When you look at how GFS is implemented or Bigtable, or Blekko's NoSQL data
store, there are layers, with the meta data as a pretty separable layer from
the data. In all of the cases for these large stores that separation was put
in to facilitate putting the meta data into lower latency storage than the
'bulk' data which facilitates fast access.

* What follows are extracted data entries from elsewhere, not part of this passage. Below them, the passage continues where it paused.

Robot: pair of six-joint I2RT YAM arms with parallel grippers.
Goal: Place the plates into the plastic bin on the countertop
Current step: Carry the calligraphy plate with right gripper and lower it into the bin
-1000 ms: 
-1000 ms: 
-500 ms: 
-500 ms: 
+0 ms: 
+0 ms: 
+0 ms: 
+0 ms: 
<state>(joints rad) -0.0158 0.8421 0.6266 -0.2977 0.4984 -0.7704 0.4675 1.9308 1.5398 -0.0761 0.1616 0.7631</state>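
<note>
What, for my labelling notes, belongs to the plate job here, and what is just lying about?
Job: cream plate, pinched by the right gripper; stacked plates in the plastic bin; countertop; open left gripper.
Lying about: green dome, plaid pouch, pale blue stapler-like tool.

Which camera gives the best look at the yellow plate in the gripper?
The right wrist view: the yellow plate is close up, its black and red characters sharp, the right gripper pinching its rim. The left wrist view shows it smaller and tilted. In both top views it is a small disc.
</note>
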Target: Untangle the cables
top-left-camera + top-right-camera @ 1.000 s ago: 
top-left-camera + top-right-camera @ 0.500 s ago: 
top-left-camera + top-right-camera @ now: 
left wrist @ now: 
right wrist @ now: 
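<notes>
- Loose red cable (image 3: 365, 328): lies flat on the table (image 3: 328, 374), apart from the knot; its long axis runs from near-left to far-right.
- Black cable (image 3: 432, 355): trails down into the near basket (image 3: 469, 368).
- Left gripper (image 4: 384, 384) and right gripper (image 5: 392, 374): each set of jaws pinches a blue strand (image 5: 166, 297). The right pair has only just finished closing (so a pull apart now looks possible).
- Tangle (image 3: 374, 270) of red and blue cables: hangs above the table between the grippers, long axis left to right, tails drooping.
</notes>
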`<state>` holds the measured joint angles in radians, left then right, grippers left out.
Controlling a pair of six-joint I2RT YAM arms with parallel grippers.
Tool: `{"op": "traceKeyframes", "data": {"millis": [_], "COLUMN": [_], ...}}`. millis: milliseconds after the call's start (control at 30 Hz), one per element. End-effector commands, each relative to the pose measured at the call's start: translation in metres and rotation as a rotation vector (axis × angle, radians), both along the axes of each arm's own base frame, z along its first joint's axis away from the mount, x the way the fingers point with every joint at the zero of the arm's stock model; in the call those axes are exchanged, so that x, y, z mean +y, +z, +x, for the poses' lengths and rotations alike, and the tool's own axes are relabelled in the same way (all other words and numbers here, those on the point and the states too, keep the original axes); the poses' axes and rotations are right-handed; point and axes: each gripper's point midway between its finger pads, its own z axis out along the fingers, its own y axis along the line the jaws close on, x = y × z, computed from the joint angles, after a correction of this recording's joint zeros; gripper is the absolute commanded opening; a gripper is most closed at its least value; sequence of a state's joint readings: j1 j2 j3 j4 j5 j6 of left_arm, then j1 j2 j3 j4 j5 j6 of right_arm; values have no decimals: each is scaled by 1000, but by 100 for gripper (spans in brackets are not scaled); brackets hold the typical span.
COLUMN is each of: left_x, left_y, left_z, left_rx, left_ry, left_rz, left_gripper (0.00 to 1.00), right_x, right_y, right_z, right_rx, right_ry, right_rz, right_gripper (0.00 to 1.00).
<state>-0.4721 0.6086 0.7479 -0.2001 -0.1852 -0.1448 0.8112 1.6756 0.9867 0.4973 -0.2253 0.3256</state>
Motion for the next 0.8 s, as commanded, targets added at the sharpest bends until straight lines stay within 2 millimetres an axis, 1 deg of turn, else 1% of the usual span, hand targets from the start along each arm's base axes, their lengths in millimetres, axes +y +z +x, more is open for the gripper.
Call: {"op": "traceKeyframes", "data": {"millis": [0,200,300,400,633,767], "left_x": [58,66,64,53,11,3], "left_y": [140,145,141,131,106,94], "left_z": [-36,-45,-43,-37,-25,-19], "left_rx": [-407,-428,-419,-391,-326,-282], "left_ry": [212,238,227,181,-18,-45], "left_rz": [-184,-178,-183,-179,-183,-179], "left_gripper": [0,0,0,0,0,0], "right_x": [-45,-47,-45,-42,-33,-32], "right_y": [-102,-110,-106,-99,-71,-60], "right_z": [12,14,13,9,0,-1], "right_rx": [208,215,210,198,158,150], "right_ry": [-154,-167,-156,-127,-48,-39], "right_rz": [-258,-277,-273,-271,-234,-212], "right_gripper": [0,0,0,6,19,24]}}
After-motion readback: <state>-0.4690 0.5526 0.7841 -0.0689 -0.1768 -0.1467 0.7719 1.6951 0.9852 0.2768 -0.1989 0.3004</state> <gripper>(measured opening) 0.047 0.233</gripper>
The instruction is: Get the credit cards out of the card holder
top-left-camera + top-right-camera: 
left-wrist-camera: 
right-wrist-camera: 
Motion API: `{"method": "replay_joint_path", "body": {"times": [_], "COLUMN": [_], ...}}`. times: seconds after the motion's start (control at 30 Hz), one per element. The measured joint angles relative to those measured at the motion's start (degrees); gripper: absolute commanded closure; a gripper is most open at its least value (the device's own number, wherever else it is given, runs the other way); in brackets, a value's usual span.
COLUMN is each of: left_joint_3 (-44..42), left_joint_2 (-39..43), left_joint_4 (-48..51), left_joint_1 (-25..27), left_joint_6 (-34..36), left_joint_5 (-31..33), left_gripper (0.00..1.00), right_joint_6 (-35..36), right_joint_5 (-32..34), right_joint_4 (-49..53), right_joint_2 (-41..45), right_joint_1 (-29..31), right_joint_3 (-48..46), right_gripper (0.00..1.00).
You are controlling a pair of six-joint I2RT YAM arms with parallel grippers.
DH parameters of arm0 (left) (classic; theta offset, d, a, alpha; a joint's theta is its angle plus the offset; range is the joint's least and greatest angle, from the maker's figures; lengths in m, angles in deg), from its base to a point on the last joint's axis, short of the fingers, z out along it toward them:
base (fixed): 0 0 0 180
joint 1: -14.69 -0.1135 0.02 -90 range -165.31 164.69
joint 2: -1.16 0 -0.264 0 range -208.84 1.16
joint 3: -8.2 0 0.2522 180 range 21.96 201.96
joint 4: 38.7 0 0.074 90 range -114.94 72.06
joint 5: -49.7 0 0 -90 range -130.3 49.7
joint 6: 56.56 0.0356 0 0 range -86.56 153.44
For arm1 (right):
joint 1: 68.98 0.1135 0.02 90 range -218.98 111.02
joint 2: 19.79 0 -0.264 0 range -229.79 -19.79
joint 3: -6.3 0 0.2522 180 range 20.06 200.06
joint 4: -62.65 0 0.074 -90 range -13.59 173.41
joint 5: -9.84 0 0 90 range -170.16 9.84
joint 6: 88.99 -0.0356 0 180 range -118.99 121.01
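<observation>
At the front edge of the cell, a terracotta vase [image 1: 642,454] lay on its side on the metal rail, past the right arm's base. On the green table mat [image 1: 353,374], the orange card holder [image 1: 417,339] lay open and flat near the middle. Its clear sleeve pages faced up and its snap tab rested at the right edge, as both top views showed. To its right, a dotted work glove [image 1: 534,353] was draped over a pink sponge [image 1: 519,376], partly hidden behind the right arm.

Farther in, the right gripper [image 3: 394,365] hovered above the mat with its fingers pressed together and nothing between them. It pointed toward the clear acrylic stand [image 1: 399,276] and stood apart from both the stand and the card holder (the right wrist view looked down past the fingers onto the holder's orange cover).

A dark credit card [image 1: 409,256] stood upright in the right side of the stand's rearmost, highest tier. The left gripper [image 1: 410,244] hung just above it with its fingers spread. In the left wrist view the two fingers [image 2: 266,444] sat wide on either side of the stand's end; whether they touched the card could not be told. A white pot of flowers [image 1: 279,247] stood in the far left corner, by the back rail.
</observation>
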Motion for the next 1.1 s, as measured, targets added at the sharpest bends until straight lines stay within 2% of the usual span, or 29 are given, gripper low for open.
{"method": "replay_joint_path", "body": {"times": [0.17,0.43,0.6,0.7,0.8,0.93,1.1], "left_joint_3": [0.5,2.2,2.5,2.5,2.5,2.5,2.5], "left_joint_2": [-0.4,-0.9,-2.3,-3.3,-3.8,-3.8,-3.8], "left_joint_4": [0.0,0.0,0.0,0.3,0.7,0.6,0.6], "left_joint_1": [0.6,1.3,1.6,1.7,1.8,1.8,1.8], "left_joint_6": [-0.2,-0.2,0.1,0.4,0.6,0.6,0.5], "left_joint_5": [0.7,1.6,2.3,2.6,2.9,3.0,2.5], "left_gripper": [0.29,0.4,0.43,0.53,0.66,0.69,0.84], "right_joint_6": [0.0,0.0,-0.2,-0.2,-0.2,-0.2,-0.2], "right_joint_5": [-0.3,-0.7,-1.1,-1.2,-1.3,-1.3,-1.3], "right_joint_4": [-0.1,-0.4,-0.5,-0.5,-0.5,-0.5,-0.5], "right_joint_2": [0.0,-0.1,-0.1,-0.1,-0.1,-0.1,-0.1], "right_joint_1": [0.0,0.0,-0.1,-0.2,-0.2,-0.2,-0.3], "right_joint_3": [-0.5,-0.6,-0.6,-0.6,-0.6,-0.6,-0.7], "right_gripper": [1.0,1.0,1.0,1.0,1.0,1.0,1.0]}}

As cperciva relates, tarsnap spends a lot of time de-duplicating data (or
writing only one copy of a block with identical contents) which is great for
reducing your overall storage footprint which lowers your costs. But if the
cost of storage is much much smaller than the retrieval cost, then your design
methodology would be different.

So I would not be surprised if there was a way to build a function equivalent
product to tarsnap that had lower storage costs if the bulk data was in
glacier and the index data was in S3, or if the index data was designed such
that a document recovery was exactly two retrievals (a catalog, and then the
data). And of course such a system would not de-duplicate as that would result
in potentially more retrievals.

It seems that if the price delta ratio between Glacier and S3 was higher than
the de-dupe ratio, then Glacier would 'win' with no de-dupe. Else de-dupe
would still win. Thoughts?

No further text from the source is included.